### Task description
Repeat exactly, please, the lines that begin at the start of the listing and end at the line holding "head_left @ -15".

== Extracted material

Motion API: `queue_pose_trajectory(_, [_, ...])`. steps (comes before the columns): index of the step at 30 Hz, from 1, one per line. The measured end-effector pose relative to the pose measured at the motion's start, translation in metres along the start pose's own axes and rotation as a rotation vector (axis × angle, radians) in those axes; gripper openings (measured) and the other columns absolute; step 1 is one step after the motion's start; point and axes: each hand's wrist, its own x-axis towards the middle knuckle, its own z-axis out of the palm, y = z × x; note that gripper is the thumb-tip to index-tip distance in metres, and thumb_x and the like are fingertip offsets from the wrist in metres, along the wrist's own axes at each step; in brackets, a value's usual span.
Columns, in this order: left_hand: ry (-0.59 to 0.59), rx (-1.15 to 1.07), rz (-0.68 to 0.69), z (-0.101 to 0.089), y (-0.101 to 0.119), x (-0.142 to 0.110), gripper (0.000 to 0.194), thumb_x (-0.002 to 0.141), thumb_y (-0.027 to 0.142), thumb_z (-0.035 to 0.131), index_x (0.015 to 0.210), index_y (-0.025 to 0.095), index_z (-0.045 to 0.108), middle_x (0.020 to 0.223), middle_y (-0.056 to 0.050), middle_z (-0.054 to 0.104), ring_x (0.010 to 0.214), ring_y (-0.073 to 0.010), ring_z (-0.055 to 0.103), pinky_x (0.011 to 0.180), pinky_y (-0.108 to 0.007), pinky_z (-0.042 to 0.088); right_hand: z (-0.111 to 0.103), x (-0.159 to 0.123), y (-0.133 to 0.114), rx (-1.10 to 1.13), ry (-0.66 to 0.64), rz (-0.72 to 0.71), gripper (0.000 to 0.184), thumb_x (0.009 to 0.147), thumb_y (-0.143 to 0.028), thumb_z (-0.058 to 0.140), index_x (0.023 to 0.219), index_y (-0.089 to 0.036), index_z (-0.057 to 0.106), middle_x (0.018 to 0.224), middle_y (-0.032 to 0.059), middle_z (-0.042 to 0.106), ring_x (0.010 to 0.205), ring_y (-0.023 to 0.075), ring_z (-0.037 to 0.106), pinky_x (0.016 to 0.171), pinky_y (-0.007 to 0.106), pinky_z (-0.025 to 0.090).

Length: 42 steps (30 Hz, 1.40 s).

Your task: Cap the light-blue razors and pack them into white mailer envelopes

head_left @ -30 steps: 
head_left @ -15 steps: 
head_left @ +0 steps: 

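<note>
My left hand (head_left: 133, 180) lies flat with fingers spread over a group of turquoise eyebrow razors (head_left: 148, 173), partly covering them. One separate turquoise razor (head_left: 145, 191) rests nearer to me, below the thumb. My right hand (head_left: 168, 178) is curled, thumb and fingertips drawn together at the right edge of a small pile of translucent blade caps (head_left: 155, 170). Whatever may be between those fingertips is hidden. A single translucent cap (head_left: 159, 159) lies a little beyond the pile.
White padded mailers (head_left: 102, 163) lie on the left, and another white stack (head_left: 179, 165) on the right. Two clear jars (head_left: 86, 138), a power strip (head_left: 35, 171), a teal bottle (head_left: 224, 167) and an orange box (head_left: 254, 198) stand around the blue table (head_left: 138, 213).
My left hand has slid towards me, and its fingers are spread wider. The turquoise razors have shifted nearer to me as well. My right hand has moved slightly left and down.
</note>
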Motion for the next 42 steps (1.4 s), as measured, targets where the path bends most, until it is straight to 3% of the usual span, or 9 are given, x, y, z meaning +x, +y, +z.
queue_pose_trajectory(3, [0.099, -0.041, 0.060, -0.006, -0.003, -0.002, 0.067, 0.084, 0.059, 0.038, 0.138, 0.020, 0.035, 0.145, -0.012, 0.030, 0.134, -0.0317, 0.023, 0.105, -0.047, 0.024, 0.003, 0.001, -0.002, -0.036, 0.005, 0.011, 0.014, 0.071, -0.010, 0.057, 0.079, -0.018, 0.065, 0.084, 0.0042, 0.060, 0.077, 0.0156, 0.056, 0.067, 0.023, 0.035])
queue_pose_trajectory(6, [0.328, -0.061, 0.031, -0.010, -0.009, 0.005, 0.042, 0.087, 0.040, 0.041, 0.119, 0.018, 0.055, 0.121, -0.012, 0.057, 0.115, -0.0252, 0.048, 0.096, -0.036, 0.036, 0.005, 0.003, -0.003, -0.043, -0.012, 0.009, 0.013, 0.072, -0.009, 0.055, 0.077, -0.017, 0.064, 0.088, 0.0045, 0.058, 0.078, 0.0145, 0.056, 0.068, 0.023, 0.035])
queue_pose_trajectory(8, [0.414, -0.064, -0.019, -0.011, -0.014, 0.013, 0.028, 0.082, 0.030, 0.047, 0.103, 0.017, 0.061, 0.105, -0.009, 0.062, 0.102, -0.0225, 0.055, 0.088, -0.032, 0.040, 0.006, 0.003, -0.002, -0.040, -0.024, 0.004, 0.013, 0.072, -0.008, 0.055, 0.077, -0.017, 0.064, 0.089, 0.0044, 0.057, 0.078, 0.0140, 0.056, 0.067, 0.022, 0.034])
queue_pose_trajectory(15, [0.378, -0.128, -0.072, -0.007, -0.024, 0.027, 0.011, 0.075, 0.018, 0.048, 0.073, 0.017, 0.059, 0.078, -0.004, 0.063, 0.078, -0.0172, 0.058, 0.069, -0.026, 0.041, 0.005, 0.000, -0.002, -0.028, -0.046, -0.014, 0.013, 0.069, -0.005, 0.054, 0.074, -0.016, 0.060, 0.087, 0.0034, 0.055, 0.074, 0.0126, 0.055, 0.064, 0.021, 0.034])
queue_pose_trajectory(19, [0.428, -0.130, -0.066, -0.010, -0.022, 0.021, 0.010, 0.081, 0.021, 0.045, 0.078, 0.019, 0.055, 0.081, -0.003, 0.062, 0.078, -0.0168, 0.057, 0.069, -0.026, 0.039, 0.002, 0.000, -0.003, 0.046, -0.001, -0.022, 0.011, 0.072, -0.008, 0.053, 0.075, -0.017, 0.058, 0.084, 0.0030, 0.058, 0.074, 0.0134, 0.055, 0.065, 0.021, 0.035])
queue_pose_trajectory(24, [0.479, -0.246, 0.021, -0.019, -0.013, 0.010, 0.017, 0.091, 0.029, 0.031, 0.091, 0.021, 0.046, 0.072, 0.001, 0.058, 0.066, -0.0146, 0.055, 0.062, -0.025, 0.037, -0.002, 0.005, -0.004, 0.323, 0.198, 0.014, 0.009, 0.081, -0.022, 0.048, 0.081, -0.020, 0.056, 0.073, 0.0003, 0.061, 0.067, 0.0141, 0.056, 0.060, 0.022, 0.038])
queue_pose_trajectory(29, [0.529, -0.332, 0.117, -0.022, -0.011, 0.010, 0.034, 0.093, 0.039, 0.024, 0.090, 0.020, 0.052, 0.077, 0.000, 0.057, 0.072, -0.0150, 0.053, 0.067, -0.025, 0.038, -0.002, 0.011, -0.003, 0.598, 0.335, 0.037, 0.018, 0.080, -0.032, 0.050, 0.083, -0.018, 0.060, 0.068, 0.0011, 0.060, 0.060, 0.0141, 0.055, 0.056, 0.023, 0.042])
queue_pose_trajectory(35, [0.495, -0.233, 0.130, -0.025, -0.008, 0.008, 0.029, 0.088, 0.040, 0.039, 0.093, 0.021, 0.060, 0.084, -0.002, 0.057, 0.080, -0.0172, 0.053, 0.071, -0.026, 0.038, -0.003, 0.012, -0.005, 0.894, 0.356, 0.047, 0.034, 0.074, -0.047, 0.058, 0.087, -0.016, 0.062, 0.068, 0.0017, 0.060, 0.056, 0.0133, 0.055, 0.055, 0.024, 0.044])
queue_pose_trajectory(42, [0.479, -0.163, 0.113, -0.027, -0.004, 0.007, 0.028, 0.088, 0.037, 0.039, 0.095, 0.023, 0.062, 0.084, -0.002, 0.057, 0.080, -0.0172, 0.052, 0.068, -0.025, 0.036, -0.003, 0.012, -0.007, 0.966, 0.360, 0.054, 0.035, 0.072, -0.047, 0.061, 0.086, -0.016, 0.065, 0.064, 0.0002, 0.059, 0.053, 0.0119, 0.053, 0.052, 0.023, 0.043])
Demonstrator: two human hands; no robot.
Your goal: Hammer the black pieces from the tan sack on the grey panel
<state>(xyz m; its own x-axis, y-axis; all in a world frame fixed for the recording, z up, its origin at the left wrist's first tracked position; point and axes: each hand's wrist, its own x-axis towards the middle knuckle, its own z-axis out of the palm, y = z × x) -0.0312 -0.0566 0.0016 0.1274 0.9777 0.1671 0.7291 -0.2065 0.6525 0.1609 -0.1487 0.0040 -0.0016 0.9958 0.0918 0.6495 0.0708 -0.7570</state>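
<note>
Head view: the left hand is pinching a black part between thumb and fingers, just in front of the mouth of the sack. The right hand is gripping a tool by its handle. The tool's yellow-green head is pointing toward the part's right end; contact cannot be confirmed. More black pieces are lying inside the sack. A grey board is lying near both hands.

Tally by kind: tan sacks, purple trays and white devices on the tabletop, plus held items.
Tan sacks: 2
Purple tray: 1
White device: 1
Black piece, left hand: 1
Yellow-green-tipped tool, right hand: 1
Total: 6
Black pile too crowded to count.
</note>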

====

### Written solution
Motion API: `queue_pose_trajectory(_, [_, ...])`. steps (comes before the columns): index of the step at 30 Hz, from 1, one per line. The measured end-effector pose relative to the pose measured at the motion's start, translation in metres along the start pose's own axes and rotation as a rotation vector (axis × angle, radians) in those axes; gripper openings (measured) and the other columns absolute; step 1 is one step after the motion's start; point and axes: each hand's wrist, its own x-axis towards the middle knuckle, its own z-axis out of the palm, y = z × x; note that gripper is the thumb-tip to index-tip distance in metres, and thumb_x and the like are fingertip offsets from the wrist in metres, along the wrist's own axes at each step; in brackets, a value's usual span.
Columns, in this order: left_hand: ry (-0.59 to 0.59), rx (-1.15 to 1.07), rz (-0.68 to 0.69), z (-0.101 to 0.089), y (-0.101 to 0.119), x (-0.142 to 0.110), gripper (0.000 to 0.194), thumb_x (-0.002 to 0.141), thumb_y (-0.027 to 0.142), thumb_z (-0.035 to 0.131), index_x (0.015 to 0.210), index_y (-0.025 to 0.095), index_z (-0.045 to 0.108), middle_x (0.020 to 0.223), middle_y (-0.056 to 0.050), middle_z (-0.054 to 0.104), ring_x (0.010 to 0.214), ring_y (-0.073 to 0.010), ring_z (-0.055 to 0.103), pinky_x (0.011 to 0.180), pinky_y (-0.108 to 0.007), pinky_z (-0.042 to 0.088); right_hand: z (-0.111 to 0.103), x (-0.159 to 0.123), y (-0.133 to 0.114), rx (-1.10 to 1.13), ry (-0.66 to 0.64), rz (-0.72 to 0.71), gripper (0.000 to 0.184), thumb_x (0.009 to 0.147), thumb_y (-0.143 to 0.028), thumb_z (-0.058 to 0.140), index_x (0.023 to 0.219), index_y (-0.089 to 0.036), index_z (-0.057 to 0.106), middle_x (0.018 to 0.224), middle_y (-0.032 to 0.059), middle_z (-0.042 to 0.106), ring_x (0.010 to 0.205), ring_y (-0.023 to 0.075), ring_z (-0.037 to 0.106), pinky_x (0.016 to 0.171), pinky_y (-0.007 to 0.106), pinky_z (-0.025 to 0.090).

Length: 42 steps (30 Hz, 1.40 s).

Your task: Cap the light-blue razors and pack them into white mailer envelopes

head_left @ -30 steps: 
head_left @ -15 steps: 

No further output is given for this exercise.